According to the documentation https://beta.openai.com/docs/guides/fine-tuning the training data to fine tune an OpenAI GPT3 model should be structured as follows:
{"prompt": "<prompt text>", "completion": "<ideal generated text>"}
{"prompt": "<prompt text>", "completion": "<ideal generated text>"}
{"prompt": "<prompt text>", "completion": "<ideal generated text>"}
I have a collection of documents from an internal knowledge base that have been preprocessed into a JSONL file in a format like this:
{ "id": 0, "name": "Article Name", "description": "Article Description", "created_at": "timestamp", "updated_at": "timestamp", "answer": { "body_txt": "An internal knowledge base article with body text", }, "author": { "name": "First Last"}, "keywords": [], "url": "A URL to internal knowledge base"}
{ "id": 1, "name": "Article Name", "description": "Article Description", "created_at": "timestamp", "updated_at": "timestamp", "answer": { "body_txt": "An internal knowledge base article with body text", }, "author": { "name": "First Last"}, "keywords": [], "url": "A URL to internal knowledge base"}
{ "id": 2, "name": "Article Name", "description": "Article Description", "created_at": "timestamp", "updated_at": "timestamp", "answer": { "body_txt": "An internal knowledge base article with body text", }, "author": { "name": "First Last"}, "keywords": [], "url": "A URL to internal knowledge base"}
The documentation then suggests that a model could then be fine tuned on these articles using the command openai api fine_tunes.create -t <TRAIN_FILE_ID_OR_PATH> -m <BASE_MODEL>
.
Running this results in:
Error: Expected file to have JSONL format with prompt/completion keys. Missing
prompt
key on line 1. (HTTP status code: 400)
Which isn't unexpected given the documented file structure noted above. Indeed if I run openai tools fine_tunes.prepare_data -f training-data.jsonl
then I am told:
Your file contains 490 prompt-completion pairs ERROR in necessary_column validator:
prompt
column/key is missing. Please make sure you name your columns/keys appropriately, then retry`
Is this is right approach to trying to fine tune a GTP3 model on collections of documents, such that questions could later be asked about the content of them. What would one put in the prompt
and completion
fields in this case since I am not starting from a place where I have a collection of possible question and ideal answers.

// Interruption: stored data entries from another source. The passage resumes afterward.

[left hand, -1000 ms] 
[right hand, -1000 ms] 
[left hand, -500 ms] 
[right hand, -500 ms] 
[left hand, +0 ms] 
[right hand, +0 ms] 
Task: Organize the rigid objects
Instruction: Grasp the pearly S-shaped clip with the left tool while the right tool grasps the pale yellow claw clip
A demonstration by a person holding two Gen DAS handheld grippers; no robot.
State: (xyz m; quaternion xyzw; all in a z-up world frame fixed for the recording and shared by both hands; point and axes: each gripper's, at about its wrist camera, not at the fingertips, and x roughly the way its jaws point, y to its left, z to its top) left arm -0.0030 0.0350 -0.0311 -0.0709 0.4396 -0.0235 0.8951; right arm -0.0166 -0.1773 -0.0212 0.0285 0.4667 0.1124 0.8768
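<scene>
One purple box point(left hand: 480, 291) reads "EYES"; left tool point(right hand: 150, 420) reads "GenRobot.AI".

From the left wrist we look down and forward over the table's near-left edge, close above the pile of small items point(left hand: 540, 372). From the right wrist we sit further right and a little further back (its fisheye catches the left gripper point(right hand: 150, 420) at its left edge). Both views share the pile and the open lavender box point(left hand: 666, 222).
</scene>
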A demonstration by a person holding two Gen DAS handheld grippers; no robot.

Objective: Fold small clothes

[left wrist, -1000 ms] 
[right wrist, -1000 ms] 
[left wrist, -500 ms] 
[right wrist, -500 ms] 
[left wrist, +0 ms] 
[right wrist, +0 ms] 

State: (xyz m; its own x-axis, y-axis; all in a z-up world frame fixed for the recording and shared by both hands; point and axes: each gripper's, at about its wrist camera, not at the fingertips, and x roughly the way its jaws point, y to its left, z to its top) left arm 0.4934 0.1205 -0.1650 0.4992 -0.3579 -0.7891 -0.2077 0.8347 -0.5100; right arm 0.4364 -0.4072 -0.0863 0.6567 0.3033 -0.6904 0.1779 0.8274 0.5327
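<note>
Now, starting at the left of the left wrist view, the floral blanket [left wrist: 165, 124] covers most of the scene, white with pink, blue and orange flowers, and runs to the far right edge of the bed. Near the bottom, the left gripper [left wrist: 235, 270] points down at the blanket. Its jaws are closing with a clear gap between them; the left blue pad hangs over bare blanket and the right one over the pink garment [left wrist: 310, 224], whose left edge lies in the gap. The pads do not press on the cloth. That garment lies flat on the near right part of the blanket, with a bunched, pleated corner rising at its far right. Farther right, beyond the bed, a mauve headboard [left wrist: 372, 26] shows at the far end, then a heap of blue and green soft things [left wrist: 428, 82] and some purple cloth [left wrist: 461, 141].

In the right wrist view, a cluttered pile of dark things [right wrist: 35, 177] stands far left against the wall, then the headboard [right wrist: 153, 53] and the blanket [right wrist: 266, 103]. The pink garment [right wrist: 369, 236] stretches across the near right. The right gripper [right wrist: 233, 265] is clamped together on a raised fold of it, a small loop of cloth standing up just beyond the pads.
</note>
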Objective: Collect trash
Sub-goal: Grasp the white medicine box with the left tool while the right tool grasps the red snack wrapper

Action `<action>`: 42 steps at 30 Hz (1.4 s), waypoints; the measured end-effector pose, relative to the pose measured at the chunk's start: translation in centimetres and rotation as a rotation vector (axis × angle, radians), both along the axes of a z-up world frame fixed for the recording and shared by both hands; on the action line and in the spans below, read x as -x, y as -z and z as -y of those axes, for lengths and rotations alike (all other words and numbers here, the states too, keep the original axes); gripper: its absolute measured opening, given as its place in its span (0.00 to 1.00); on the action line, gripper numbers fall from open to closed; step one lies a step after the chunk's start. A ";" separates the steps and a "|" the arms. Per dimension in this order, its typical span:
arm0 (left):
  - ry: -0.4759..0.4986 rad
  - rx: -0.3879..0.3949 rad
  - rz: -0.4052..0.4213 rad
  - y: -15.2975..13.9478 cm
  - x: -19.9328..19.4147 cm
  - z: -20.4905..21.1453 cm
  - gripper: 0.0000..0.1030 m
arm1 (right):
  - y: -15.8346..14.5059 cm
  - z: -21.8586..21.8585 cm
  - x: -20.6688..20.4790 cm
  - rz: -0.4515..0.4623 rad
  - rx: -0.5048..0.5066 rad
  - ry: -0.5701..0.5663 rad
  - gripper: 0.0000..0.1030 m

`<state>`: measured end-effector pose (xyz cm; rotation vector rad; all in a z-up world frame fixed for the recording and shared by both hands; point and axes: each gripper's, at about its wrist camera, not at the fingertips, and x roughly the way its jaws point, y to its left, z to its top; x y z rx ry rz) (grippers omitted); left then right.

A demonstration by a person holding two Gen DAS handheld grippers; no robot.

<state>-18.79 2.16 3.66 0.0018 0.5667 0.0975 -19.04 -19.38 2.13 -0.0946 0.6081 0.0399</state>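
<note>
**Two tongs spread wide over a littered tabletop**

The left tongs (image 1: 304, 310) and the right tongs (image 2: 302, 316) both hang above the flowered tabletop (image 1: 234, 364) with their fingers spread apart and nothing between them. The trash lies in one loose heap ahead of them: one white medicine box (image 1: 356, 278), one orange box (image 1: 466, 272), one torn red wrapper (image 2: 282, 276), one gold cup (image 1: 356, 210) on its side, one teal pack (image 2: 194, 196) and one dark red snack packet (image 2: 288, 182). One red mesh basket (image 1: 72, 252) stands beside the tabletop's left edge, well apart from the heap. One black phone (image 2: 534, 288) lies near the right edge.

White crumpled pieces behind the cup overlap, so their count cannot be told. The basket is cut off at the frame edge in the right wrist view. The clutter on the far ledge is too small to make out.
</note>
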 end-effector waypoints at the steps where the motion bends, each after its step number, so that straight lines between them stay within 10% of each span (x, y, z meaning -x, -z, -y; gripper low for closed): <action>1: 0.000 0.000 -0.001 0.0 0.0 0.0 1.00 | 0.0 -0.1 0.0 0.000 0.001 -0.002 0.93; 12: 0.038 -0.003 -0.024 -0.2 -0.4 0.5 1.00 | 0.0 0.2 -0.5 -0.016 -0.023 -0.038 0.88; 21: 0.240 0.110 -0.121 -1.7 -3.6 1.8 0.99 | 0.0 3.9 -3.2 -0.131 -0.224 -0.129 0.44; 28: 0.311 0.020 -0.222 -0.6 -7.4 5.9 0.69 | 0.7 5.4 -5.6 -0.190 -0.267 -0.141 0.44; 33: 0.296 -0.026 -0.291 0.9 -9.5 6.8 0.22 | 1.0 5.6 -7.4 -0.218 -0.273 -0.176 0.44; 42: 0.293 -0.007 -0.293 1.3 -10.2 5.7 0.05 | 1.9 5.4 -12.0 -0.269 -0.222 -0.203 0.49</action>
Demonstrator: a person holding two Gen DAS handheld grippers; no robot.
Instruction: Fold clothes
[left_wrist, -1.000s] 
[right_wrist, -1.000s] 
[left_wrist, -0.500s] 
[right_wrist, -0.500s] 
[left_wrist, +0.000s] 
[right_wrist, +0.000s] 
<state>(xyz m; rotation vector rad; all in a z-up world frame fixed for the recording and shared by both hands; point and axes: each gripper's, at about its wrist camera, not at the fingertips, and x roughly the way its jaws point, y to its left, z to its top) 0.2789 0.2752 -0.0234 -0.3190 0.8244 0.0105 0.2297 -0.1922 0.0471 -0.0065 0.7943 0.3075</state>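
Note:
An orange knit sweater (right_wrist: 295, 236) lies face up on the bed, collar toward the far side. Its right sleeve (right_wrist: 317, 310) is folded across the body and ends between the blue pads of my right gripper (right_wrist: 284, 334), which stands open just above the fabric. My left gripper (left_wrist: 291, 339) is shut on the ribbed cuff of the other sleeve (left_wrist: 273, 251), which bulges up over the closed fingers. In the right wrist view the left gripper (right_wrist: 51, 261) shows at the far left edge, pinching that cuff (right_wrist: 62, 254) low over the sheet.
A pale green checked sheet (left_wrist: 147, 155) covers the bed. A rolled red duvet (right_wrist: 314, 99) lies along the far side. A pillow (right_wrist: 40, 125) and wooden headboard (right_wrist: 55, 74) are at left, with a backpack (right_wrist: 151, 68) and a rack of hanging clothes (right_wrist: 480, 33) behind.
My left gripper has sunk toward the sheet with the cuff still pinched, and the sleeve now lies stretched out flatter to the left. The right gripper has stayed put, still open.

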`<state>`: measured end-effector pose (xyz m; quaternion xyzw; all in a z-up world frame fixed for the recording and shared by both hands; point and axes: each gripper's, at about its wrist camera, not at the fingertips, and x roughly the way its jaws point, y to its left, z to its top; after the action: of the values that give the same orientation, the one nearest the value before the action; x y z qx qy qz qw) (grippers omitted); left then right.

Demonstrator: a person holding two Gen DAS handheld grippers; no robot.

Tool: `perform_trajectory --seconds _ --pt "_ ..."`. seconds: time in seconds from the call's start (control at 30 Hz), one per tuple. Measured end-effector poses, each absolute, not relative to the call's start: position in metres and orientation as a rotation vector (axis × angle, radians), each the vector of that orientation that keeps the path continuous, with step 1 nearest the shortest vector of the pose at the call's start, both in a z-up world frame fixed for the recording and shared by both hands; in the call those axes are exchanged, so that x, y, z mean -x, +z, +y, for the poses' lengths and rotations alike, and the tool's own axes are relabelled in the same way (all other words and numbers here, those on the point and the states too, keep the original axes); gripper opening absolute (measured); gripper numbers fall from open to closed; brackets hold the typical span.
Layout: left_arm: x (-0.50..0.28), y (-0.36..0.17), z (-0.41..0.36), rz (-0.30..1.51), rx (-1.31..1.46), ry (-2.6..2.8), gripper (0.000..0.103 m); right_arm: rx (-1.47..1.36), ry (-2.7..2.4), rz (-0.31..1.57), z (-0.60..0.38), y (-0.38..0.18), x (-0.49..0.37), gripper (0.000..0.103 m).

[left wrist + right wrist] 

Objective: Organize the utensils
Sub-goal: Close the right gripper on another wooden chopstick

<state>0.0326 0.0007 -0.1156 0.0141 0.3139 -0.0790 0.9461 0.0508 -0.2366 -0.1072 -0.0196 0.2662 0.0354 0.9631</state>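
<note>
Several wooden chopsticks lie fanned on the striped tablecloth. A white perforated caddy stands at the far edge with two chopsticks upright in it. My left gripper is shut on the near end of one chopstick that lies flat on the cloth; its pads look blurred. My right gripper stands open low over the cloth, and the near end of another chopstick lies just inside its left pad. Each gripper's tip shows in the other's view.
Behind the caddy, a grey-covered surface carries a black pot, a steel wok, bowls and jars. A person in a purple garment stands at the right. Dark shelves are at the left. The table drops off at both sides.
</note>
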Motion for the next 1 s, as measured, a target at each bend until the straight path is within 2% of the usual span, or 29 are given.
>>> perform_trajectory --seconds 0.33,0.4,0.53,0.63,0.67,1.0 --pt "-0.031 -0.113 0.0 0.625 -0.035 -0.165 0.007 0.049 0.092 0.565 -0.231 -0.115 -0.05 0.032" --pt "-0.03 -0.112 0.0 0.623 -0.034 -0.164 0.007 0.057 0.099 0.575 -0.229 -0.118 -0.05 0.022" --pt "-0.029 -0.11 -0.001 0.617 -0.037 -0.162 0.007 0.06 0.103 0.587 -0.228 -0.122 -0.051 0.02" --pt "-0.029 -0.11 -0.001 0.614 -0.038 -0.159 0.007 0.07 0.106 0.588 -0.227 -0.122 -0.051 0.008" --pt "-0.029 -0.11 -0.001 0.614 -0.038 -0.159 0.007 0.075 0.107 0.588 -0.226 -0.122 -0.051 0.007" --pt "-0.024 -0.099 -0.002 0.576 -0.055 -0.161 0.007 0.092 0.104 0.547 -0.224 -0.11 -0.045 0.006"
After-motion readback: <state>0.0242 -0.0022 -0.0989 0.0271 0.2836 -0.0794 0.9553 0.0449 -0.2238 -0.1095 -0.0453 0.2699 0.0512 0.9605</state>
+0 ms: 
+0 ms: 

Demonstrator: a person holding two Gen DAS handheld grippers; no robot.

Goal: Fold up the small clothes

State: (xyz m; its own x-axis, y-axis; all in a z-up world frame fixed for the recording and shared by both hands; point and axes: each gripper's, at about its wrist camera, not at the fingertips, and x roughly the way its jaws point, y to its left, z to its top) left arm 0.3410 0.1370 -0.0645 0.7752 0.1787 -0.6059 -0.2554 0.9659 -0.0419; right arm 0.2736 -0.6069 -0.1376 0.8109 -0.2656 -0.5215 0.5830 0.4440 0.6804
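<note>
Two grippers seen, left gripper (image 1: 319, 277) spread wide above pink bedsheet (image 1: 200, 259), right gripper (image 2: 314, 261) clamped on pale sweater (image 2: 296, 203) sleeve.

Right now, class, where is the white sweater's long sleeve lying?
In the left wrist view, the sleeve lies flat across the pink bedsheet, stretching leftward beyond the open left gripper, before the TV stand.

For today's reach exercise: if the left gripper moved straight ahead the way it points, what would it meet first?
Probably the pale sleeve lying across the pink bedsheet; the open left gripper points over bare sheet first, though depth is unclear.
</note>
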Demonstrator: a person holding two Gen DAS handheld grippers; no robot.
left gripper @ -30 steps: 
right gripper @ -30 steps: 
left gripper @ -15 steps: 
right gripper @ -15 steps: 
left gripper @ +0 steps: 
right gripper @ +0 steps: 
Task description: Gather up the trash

Have I fundamentally misunderstood the mechanism used to fine tune a GTP3 model? It does make sense to me that GTP3 would need to be trained on possible questions and answers. However, given the base models are already trained and this process is more above providing additional datasets which aren't in the public domain so that questions can be asked about it I would have thought what I want to achieve is possible. As a working example, I can indeed go to https://chat.openai.com/ and ask a question about these documents as follows:
Given the following document:
[Paste the text content of one of the documents]
Can you tell me XXX
And indeed it often gets the answer right. What I'm now trying to do it fine tune the model on ~500 of these documents such that one doesn't have to paste whole single documents each time a question is to be asked and such that the model might even be able to consider content across all ~500 rather than just the single one that user provided.